Solange Maria do Carmo
Tânia da Silva Mayer
Armando tinha dezoito anos quando se filiou a um grupo de atiradores e colecionadores de armas. Com um revólver na mão, ele se sentia potente e forte, sem medo de nada. “Do jeito que o mundo anda violento”, dizia ele, “era preciso aprender a atirar e a se defender dos bandidos e do comunismo”. Foi assim que se filou a um grupo de católicos extremistas que, em nome de Deus, fazia a defesa da pena de morte, da punição mais severa para bandidos, do armamento da população e da diminuição da maioridade penal.
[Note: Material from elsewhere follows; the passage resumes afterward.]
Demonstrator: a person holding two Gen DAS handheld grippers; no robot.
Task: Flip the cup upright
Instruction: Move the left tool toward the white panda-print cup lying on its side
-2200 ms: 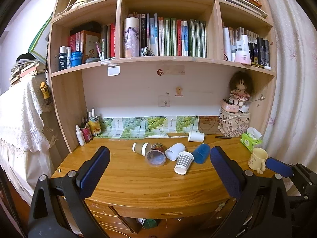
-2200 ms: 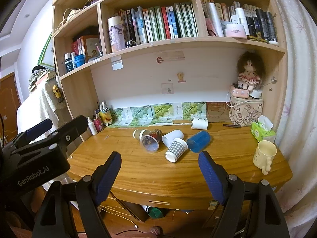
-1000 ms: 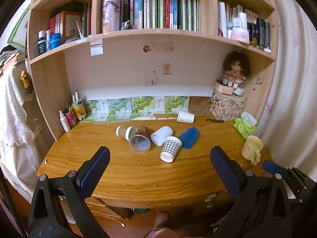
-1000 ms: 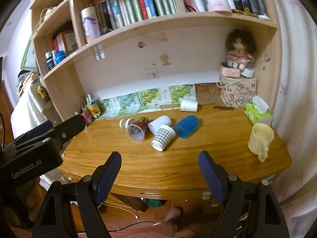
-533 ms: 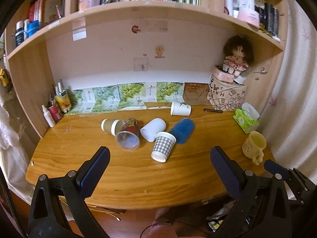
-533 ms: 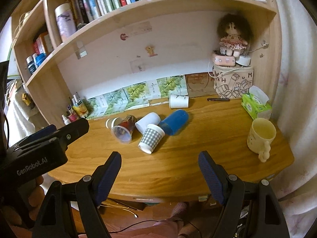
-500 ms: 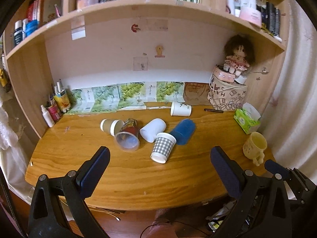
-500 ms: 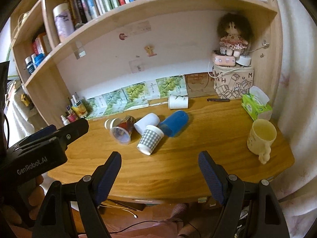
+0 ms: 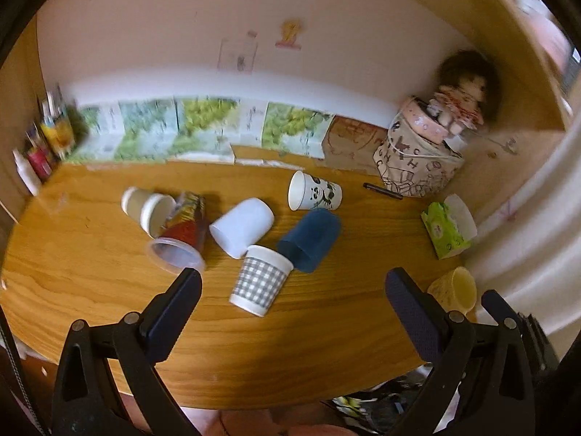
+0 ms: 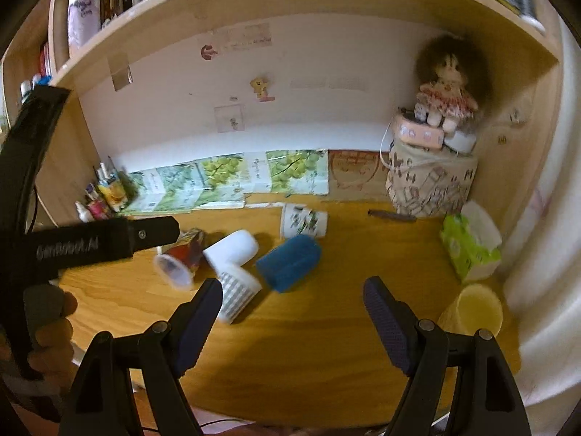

De vez em quando, como era muito católico, batia uma dúvida se aquilo era certo, mas logo se justificava baseado nos textos do Antigo Testamento que falam de guerras santas e extermínios de inimigos. No Novo testamento, aferrava-se a um texto do Evangelho de Lucas, que, no seu entender, Jesus mandava os discípulos comprar espadas. Para ele, Deus era o senhor dos exércitos, um justiceiro que acerta as contas com os maus. Assim aliviava sua consciência atormentada pela culpa e continuava se achando o mais católico de todos.
Seus amigos de grupo de jovens falavam que Deus é amor, ele não ouvia. O padre ensinava que ele estava interpretando de forma equivocada a bíblia, ele não acolhia o ensinamento. A CNBB advertia quanto ao perigo do armamento da população, ele ignorava e enfrentava a Conferência dos Bispos. Sua velha mãe implorava em nome de Jesus, ele se fazia de surdo. Estava certo de que Deus é um general e que era preciso usar armas de fogo para implantar o governo de Deus contra os bandidos. Seguiu então seu caminho, casado com uma mulher submissa e subserviente que concordou em deixar que seus filhos aprendessem a atirar logo cedo. Na casa tinha armas para todo lado e os três filhos atiravam como o pai. Seus nomes já diziam de sua força: Sansão, Débora e Judite.
Tudo ia aparentemente bem com a família de Armando até o dia em que houve um incidente. Mesmo em plena pandemia, Armando viajara para Brasília para participar de uma manifestação a favor do armamento e pela volta da ditadura militar. Seu filho mais velho apaixonara-se por um rapaz e saía furtivamente à noite, escondido da família para seus encontros clandestinos. Não havia espaço na família para admitir sua orientação sexual. Ser gay era coisa de fracos e o pai criara Sansão para ser um machão. Todos dormiam quando um barulho foi ouvido no quintal. Débora, a filha do meio, treinada para se defender, acordou apavorada com a o alarme da casa tocando. Foi logo pegando a arma pensando que eram assaltantes. Viu um vulto no quintal e disparou em sua direção. Um corpo caiu no gramado do jardim e era o jovem Sansão. Foi a maior comoção. Mãe e filhas choravam desesperadamente sem saber o que fazer. A menina que atirara tinha apenas 15 anos, logo Armando e sua mulher foram responsabilizados pelo incidente. Débora nunca se recuperou do trauma e vivia deprimida pelos cantos com olhar vago e cabeça baixa, numa depressão sem fim. A mulher culpou o marido e pela primeira vez se fez ouvir: pediu o divórcio. A outra filha, Judite, cansada de tudo isso, tornou-se monja budista e escondeu-se num convento onde armas não existem. Armando, tendo acertado as contas com a justiça, terminou seus dias sozinho, cercado de armas e munição.